Through a partnership with the City of Tampa Parks and Recreation department, the Tampa Bay Buccaneers Foundation is equipping 24 local recreation centers with brand new flag football equipment, including Bucs flag belts, to encourage girls to get involved with the game from an earlier age. Young athletes and coaches will receive expert instruction and the chance to develop their skills through training opportunities. Each recreation center will have the opportunity to form their own team and compete against one another starting in March of 2019, as well as become a registered NFL FLAG League and the first city-wide girls flag football league in the Tampa Bay area.

"Flag football is one of the fastest growing sports in Florida," Buccaneers' Co-Owner and President of the Tampa Bay Buccaneers Foundation and the Glazer Family Foundation Darcie Glazer Kassewitz said. "They are playing it in high school, so it's so important for us to really get these girls out here earlier, get them interested and involved to really level the playing field so they can do great things in high school."

In 2017, more than 300 Florida high schools reported flag football programs. For the last 15 years, girls in the state have been afforded the opportunity to be part of those programs at the high school level, but the majority of programs are still geared towards boys, with 573 programs statewide. The Grrridiron Girl's Flag Football Clinic, an existing program led by Welter that has now integrated with the Buccaneers' larger girls flag football initiative, aims to help change that.

"This is an existing program but this is the first NFL team that really wrapped its arms around it and made a commitment to what can we do for girls and women," Dr. Jen Welter said. "To literally see [Darcie Glazer Kassewitz] here really validates it and it's cool because these kids won't grow up thinking any other way. Boys are used to seeing things like that and knowing that their participation in football matters."

This isn't the first push the Buccaneers have made to involve more women in the game of football and the NFL, in general. Mrs. Glazer Kassewitz was one of multiple female leaders within the Buccaneers organization to participate in the NFL Women Careers in Football Forum that helps prepare women for football operations roles. The Buccaneers want to change the culture around women in football at all levels to make sure that girls feel like their participation is possible when it comes to the sport. Clinics like the one on Saturday serve as an introduction to how fun and empowering the sport itself can be.

"We really want girls to know that there are tremendous opportunities in the NFL and by going to all these events and by giving girls the opportunity to get out on the field, it's exposure and it really opens up their mind that they can do it," Glazer Kassewitz said. "If you watch these girls from the first ten minutes they were out there until now they have a tremendous swagger out there, they are having a great time."

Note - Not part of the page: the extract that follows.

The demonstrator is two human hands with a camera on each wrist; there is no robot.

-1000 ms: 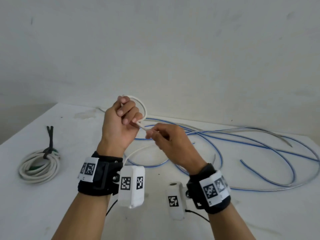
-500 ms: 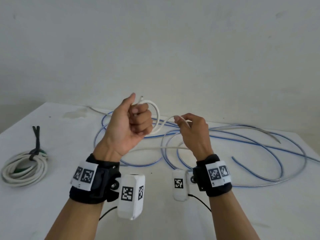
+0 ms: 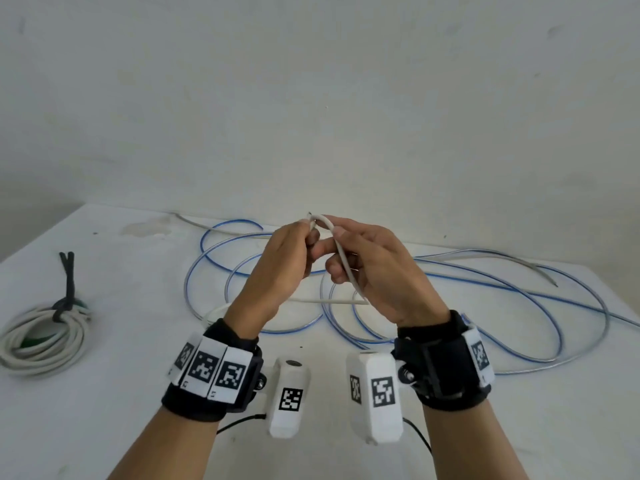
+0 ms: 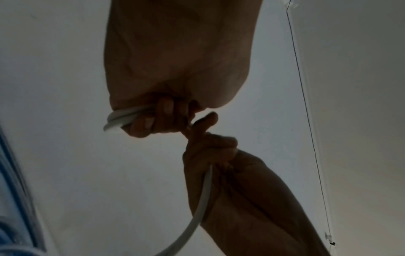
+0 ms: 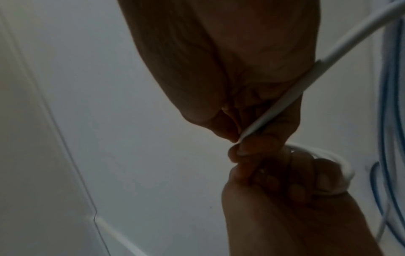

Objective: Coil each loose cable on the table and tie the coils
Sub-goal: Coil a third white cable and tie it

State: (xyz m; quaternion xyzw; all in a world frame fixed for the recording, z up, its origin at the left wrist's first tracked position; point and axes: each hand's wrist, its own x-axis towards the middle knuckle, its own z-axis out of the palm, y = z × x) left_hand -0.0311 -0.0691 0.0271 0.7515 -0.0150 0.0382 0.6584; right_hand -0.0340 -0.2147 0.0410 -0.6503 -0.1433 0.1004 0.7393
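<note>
Both hands are raised together above the table (image 3: 104,393), working a thin white cable (image 3: 343,258). My left hand (image 3: 280,268) grips small white loops of it in a fist; these loops (image 4: 122,117) show in the left wrist view. My right hand (image 3: 363,268) pinches the same cable between thumb and fingers, and the strand runs down across its palm (image 5: 282,104). The cable's cut end (image 3: 310,216) sticks up between the hands. A long blue-striped clear cable (image 3: 485,289) sprawls loose on the table behind them. At the left lies a white coil (image 3: 41,341) tied with a black strap (image 3: 67,285).
A bare white wall rises just behind the table's back edge. The table's left edge (image 3: 38,237) runs diagonally near the tied coil. Wrist cameras (image 3: 289,393) and their black leads hang under both forearms.
The right hand has come in from the right and now meets the left hand. The open white loop seen before has closed up into the left fist. The view has tilted a little.
</note>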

Welter was aided by coaches from the Tampa Bay Inferno, a women's tackle football team who plays in the Women's Football Alliance. They are a semi-professional team based in Tampa and taught all the young ones in attendance the fundamentals of the game as well as gave them something to aspire to, making them aware that they can have a future in the sport.

"Thankfully it's a time in our culture right now where it is very female forward," Welter added. "If I had to say anything, knowing that half of NFL fans are women, the future of football is female and it looks really good out here today."